_Activity_:
Quote all of the data that follows exactly as written, skipping the images.

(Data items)
━━━━━━━━

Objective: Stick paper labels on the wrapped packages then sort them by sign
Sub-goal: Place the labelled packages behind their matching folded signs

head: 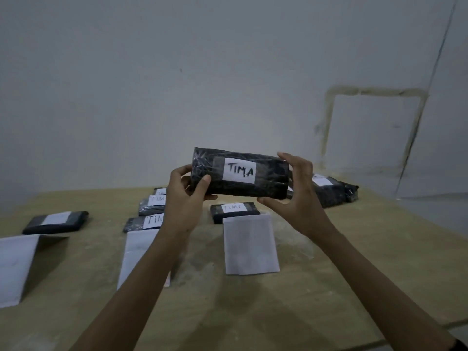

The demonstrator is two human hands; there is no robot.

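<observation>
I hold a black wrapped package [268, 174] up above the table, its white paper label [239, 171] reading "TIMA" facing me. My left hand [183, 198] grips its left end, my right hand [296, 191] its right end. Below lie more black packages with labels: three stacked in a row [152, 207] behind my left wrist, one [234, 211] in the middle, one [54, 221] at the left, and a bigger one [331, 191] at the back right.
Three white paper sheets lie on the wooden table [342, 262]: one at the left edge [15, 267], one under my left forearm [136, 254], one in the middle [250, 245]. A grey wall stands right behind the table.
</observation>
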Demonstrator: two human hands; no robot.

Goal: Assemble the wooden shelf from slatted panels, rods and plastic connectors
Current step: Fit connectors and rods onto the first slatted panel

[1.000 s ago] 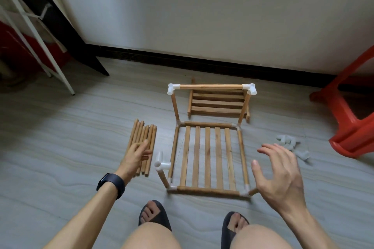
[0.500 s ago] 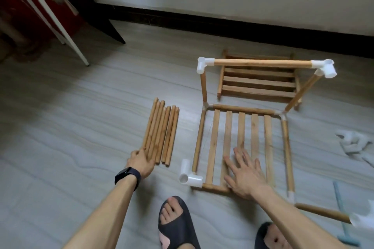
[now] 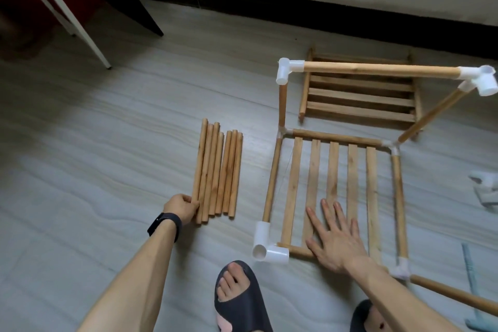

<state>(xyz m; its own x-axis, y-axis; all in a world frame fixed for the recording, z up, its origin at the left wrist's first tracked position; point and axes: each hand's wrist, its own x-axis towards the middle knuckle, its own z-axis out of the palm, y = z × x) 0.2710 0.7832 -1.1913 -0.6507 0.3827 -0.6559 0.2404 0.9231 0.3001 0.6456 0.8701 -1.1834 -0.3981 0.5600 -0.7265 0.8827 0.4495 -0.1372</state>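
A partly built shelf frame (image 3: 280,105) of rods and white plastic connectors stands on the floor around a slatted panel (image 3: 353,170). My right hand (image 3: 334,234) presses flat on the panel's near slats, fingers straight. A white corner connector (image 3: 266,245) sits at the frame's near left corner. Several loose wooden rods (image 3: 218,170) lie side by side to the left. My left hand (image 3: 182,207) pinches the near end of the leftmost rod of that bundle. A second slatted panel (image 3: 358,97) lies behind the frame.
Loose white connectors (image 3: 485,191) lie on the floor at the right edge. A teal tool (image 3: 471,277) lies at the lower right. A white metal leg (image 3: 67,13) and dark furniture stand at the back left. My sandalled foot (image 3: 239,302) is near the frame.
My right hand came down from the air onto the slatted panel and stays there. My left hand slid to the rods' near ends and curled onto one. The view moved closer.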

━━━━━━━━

_Response area_:
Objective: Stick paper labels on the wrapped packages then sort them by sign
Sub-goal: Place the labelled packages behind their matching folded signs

head: 

The demonstrator is two human hands; there is no robot.

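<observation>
I hold a black wrapped package [268, 174] up above the table, its white paper label [239, 171] reading "TIMA" facing me. My left hand [183, 198] grips its left end, my right hand [296, 191] its right end. Below lie more black packages with labels: three stacked in a row [152, 207] behind my left wrist, one [234, 211] in the middle, one [54, 221] at the left, and a bigger one [331, 191] at the back right.
Three white paper sheets lie on the wooden table [342, 262]: one at the left edge [15, 267], one under my left forearm [136, 254], one in the middle [250, 245]. A grey wall stands right behind the table.
</observation>
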Demonstrator: two human hands; no robot.

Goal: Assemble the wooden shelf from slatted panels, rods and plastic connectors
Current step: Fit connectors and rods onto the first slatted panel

[1.000 s ago] 
[0.500 s ago] 
[now] 

<state>(xyz m; its own x-axis, y-axis; all in a world frame fixed for the recording, z up, its origin at the left wrist's first tracked position; point and axes: each hand's wrist, its own x-axis towards the middle knuckle, its own z-axis out of the palm, y = z × x) 0.2710 0.7832 -1.1913 -0.6507 0.3827 -0.6559 0.2404 0.9231 0.3001 0.6456 0.8701 -1.1834 -0.3981 0.5600 -0.7265 0.8827 0.4495 -0.1372</state>
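A partly built shelf frame (image 3: 280,105) of rods and white plastic connectors stands on the floor around a slatted panel (image 3: 353,170). My right hand (image 3: 334,234) presses flat on the panel's near slats, fingers straight. A white corner connector (image 3: 266,245) sits at the frame's near left corner. Several loose wooden rods (image 3: 218,170) lie side by side to the left. My left hand (image 3: 182,207) pinches the near end of the leftmost rod of that bundle. A second slatted panel (image 3: 358,97) lies behind the frame.
Loose white connectors (image 3: 485,191) lie on the floor at the right edge. A teal tool (image 3: 471,277) lies at the lower right. A white metal leg (image 3: 67,13) and dark furniture stand at the back left. My sandalled foot (image 3: 239,302) is near the frame.
My right hand came down from the air onto the slatted panel and stays there. My left hand slid to the rods' near ends and curled onto one. The view moved closer.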

This exercise requires no additional answer.